Sounds very interesting … I’ll look forward to future instalments!
Depending on how deep you want to take your analysis, and whether you think it’s the right time to think about these things, there is a language-level issue underlying this question that you might want to think a bit about.
As a language, Elm tends to force package authors to be more specific about types – especially container types like
Array – than they would ideally need to be. As an example, consider something like the
view function in the
elm-sortable-table package, which looks like this:
view : Config data msg -> State -> List data -> Html msg
This quite deliberately works with your own
data type, whatever it is, rather than forcing you to use some secondary type (possibly introducing inconsistencies etc.). However, it does insist on getting a
List (as, for that matter, does the
html package itself).
Now, perhaps it would be better if packages insisted on getting an
Array instead of a
List – that’s quite possible, and I’ll look forward to your analysis. However, the deeper question (if you’re interested, and think it’s the right time to think about it) is whether it would be desirable for Elm to provide a mechanism that allows package authors to avoid insisting on working in one collection type or another.
The intuition behind an interest in this question is something like this. As far as a particular application’s data model is concerned, there will always be reasons to prefer one collection type vs. another. That is, no collection type is optimal for all cases. Of course, it’s always possible to convert from the app’s preferred collection type to whatever a particular package is demanding. However, there are a couple of ways in which this is less than ideal. First, it may be inefficient, especially in cases like
view where it will be done repeatedly. (Though, of course, it may turn out not to matter much in practice). Second, it may discourage developers from selecting the collection type that would actually be ideal for their data, given that working in the “default” type (whatever it is) is easier.

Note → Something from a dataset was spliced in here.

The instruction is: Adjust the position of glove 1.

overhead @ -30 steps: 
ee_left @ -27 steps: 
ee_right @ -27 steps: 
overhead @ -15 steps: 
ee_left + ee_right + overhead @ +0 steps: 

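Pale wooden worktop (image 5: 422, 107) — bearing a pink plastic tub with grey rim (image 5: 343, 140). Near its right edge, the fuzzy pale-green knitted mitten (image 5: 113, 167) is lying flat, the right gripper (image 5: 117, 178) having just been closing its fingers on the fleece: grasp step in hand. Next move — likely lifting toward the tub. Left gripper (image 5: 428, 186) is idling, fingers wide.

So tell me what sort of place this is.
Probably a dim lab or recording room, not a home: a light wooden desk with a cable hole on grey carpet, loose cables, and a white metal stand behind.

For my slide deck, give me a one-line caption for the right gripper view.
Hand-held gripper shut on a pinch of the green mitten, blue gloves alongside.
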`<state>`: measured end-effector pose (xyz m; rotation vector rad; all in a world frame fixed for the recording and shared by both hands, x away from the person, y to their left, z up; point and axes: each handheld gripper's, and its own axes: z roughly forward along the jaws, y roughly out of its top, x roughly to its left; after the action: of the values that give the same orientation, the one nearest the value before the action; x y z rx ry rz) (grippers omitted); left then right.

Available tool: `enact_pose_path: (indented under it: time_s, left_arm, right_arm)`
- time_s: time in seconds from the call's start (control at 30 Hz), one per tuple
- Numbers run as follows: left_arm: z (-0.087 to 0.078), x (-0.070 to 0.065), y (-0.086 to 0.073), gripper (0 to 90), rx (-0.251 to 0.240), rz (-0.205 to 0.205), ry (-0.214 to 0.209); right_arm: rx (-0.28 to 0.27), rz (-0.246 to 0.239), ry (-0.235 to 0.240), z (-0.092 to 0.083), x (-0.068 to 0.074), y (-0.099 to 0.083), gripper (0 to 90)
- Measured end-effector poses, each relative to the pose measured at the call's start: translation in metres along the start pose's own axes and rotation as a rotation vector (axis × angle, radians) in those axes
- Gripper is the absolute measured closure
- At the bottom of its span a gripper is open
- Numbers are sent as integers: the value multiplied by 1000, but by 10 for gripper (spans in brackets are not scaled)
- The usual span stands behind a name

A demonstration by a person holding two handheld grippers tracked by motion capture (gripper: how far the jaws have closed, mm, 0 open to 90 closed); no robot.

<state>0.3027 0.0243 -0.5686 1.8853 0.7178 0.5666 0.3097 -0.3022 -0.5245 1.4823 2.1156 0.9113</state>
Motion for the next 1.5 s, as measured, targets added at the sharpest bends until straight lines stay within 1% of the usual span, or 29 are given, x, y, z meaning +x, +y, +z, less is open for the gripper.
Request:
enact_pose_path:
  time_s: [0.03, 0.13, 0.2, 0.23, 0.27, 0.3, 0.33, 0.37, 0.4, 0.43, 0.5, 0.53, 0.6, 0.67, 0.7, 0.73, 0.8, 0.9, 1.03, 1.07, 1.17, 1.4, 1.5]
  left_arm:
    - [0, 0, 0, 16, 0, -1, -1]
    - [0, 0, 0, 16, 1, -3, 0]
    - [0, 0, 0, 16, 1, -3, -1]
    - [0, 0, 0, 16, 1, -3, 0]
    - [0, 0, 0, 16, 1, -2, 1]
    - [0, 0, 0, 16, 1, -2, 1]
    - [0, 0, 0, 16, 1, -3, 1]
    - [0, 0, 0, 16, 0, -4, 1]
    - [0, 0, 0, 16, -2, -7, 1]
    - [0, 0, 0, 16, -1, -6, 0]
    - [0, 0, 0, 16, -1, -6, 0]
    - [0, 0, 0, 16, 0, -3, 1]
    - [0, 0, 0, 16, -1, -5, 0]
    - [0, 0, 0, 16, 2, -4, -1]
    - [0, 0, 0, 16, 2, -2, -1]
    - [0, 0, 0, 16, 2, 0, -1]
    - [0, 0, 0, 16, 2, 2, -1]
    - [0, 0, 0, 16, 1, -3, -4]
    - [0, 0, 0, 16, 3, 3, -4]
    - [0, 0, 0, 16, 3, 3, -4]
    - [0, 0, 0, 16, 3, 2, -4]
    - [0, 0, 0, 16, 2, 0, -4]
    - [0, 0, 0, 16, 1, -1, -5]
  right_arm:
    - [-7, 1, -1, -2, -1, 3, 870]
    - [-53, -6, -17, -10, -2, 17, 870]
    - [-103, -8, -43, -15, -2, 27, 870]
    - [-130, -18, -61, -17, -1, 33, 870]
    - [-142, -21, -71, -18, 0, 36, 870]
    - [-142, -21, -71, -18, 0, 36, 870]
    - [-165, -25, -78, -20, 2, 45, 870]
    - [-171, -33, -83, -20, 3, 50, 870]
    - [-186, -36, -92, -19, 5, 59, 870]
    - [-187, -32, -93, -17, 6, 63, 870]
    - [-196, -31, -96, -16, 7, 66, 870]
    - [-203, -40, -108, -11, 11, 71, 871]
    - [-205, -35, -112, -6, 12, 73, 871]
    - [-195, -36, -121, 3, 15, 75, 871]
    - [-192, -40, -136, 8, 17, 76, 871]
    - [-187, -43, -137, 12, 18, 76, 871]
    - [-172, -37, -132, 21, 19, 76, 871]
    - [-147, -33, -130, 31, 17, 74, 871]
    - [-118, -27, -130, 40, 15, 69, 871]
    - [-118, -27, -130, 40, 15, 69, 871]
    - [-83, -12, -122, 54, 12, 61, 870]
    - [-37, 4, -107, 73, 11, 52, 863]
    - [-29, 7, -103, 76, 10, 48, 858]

I’m deliberately being vague about what changes would be needed to allow package authors to be less prescriptive about container types, since this is the kind of thing that Elm would want to analyze deeply and innovate. If one were to think about how other languages currently deal with this sort of thing, the minimal thing needed would be support for higher-kinded polymorphism. For instance, if this were a legal function signature in Elm, then
html wouldn’t have to insist on a
List (or, could at least have variations that don’t insist on a
view : Config collection data msg -> State -> collection data -> Html msg
Now, let me say again that you may have all sorts of good reasons not to be interested in this question, or to think that it’s not a good time to think about it right now. However, if there is going to be a conversation about what Elm’s default collection type should be, I thought it could possibly be a good moment to wonder whether it might be desirable to permit package authors to be less prescriptive about container types.